Chaos in Congress keeps state sales-tax deduction up in the air
The latest deal in Congress for a payroll-tax holiday still leaves Washington residents wondering if they'll be able to deduct sales taxes on their 2012 federal income-tax returns.
Seattle Times Washington bureau
WASHINGTON — David Stover, of Seattle, was preparing to tackle his 2011 tax return when a question stumped him: Had or hadn't Congress passed the sales-tax deductions for residents of Washington and other states without individual income taxes?
What it has failed to do, however, is renew the provision for 2012 and beyond.
The latest deal on a payroll-tax holiday, hammered out this week by a House-Senate conference committee, apparently does not include an agreement to extend sales-tax deductions and a host of other tax breaks. That leaves unsettled whether Stover and other Washington residents will be able to write off taxes on purchases made this year.
And if history is any guide, residents of Washington and seven other states could be stuck in limbo for a while.
Ever since Congress enacted the option in 2004 for taxpayers to deduct state and local sales taxes in lieu of state income taxes on their federal returns, the provision has lurched from one temporary renewal to another. The deal expired at the end of 2009, and Congress waited 12 months before retroactively renewing it through 2011.
Congress let it lapse again in December while Democrats and Republicans wrangled furiously over a two-month stopgap agreement over Social Security tax reductions and extended unemployment benefits for the long-term unemployed. This week, Congress largely forged a deal to extend those tax breaks through the rest of this year — but left out deductions for sales taxes, tuition, tax credits for clean energy and six dozen other tax breaks.
It was all too much for Stover. A retired school social worker, Stover moved from Ann Arbor, Mich., last April to live closer to his son's family. Stover wanted his Michigan tax preparer to handle this year's return, but feared that she and he weren't up to date on the convolutions affecting filers from Washington.
"It's so confusing. It's no way to run a government," said Stover, who was befuddled enough to seek tax guidance from a reporter.
Alaska, Florida, Nevada, South Dakota, Tennessee, Texas and Wyoming also do not tax most income. New Hampshire has neither an income tax nor a general sales tax.
Lawmakers from affected states have pushed hard to write the sales-tax deduction permanently into the tax code.

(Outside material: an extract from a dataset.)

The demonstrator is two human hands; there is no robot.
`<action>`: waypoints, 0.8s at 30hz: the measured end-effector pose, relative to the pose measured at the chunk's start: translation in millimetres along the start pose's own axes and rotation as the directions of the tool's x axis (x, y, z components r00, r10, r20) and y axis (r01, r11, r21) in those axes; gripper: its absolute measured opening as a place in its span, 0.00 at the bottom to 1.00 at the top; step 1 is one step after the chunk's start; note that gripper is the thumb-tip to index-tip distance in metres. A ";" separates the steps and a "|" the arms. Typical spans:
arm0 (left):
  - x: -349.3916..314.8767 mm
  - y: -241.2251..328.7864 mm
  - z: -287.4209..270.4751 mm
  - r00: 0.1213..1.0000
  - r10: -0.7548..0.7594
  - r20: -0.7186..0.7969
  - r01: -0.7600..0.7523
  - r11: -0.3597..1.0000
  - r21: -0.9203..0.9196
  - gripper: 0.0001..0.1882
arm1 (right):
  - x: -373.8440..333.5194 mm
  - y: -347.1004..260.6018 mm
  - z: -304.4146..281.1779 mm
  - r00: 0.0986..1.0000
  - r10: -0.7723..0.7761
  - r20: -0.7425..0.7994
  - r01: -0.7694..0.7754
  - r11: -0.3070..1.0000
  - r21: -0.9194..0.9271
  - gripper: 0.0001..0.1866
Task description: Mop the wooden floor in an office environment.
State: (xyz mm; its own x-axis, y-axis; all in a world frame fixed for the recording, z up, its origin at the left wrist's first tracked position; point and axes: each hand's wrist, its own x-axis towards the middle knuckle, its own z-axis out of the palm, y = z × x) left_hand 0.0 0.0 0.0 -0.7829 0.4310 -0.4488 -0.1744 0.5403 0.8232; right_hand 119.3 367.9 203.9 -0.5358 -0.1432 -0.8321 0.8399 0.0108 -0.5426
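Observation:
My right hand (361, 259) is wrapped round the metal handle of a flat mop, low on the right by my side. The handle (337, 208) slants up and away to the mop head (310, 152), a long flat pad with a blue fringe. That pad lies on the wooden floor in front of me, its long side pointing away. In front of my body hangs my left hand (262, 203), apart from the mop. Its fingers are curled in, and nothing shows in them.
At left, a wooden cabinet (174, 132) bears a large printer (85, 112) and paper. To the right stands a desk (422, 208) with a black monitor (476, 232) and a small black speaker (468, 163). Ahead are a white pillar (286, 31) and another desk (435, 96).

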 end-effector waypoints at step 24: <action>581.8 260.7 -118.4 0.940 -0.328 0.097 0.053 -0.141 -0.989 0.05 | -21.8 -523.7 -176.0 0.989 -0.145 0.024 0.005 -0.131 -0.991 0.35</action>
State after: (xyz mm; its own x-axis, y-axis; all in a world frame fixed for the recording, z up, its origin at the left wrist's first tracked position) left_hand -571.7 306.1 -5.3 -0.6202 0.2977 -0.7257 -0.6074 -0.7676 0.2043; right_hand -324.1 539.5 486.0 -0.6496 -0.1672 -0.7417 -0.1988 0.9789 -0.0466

Sen. Maria Cantwell, D-Wash., who sits on the Senate Finance Committee, has sponsored a bill to do just that. But that legislation — along with three similar proposals introduced last year — has stalled in committee.
A majority of Washington's congressional delegation has signed on as co-sponsors on one or more of the bills: Democratic Sen. Patty Murray and Reps. Jay Inslee, D-Bainbridge Island; Jim McDermott, D-Seattle; Rick Larsen, D-Lake Stevens; Dave Reichert, R-Auburn; Cathy McMorris Rodgers, R-Spokane; Doc Hastings, R-Pasco, and Jaime Herrera Beutler, R-Camas.
Nick Kasprak, a tax analyst with The Tax Foundation, a Washington, D.C., education group, estimates allowing sales-tax deductions costs the Treasury $2 billion to $3 billion a year. That's relatively little compared to extending the Bush-era tax cuts, which costs the federal government $200 billion in lost revenue annually.
But the price tag might be just big enough, Kasprak said, to make it politically more palatable to renew it in one- or two-year increments.
Former Democratic Rep. Brian Baird, who tried to make sales-tax deductions permanent before retiring in 2011, says the issue is one of simple fairness and parity.
But putting the sales-tax deduction into the tax code would entail getting a cost analysis from the Congressional Budget Office, which usually presents the score as a 10-year price tag. Besides, Congress and President Obama are debating overhauling the entire tax code, including possibly eliminating deductions for mortgage interests, state income taxes and a host of other cherished tax breaks.
"I think it should be our goal to make it permanent as Maria (Cantwell) and I consistently advocated," Baird said. "But given scoring and fiscal issues, that's not likely anytime soon."